Our results suggest that robot’s persuasion attempts were more effective when the robot displayed a negative facial emotion, than when it displayed a positive facial emotion. In this instance, the negative emotion displayed by the robot might have emphasised the importance of the decision requested of the participant (and the potential negative consequences that would result of a wrong decision). This is congruent with previous literature that suggests that the perceived importance of a decision to the individual’s self construct and attitudes presents a negative relation to the likelihood that the same individual has to be persuaded to take a course of action that is incongruent with his self-concept [10]. Moreover, in the specific context of HRI, some authors have speculated that negative emotions (in particular anger), can facilitate persuasion by easing the individual to make a concession [28].

5.2 The Role of Assertiveness (H2-H3)

Congruently with the results presented by Chidambaram et al. [8], we observed no relationship between the level of assertiveness of the participant (high or low) and the evaluation that participants made of the robots for this trait. This is contrary to H2, which stated that there would be an association between these two variables and warrants further research. Indeed, despite a trend in the literature suggesting that personalised interactions can foster a better HRI, this effect might be moderated or mediated by other variables. In particular, we observed that male participants rated the high assertiveness robot as being more assertive than the female participants, although no differences in assertiveness between female and male participants were observed in this study. This suggests that the sex of participants can have an important role in determining their perception of robots, which is congruent with the conclusions (but not with the results) drawn by Woods and colleagues [25].
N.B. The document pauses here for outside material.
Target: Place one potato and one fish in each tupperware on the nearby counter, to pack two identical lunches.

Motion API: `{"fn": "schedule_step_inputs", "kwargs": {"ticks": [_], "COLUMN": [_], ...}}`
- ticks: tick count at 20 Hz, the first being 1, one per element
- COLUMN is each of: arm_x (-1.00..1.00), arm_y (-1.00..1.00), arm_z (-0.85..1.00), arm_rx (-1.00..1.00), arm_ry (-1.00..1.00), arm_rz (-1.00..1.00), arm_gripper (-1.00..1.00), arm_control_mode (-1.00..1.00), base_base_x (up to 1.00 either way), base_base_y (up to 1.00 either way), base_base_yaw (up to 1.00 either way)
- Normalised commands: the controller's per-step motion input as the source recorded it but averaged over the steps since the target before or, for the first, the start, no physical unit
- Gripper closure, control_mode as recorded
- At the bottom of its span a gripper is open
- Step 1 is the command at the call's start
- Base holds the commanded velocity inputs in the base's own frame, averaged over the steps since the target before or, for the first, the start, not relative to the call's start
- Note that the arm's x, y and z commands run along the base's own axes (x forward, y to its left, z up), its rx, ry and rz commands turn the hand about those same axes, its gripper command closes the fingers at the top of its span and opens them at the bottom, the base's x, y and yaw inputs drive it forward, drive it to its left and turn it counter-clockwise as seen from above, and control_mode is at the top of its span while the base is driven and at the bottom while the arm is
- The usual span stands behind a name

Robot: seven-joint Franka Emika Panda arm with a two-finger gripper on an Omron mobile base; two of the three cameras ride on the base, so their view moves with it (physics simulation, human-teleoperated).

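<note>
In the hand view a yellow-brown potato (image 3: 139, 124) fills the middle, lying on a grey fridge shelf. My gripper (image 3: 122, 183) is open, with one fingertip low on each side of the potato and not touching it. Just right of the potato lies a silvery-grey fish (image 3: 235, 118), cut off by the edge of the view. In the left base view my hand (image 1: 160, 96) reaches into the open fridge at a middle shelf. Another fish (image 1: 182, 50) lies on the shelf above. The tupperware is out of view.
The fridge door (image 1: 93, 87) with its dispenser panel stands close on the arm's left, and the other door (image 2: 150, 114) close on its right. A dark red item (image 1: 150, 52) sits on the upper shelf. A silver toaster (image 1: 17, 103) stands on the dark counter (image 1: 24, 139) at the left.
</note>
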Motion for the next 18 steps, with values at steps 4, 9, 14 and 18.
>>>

In our scenario, the participant’s assessment of the robots varied according to their level of assertiveness, which was in line with H3. Despite both robots with personality being evaluated similarly in terms of appearance, consciousness and friendliness, the less assertive robot was able to convey emotions better than the high assertive robot. Past research has revealed that empathy is a key factor when working with robots [13, 21] and the fact that the less assertive robot had a more evident display of vulnerable emotions (shyness) might have contributed towards this effect [16].

Overall, our results offer valuable insights regarding the role of assertiveness in the context of persuasive HRI.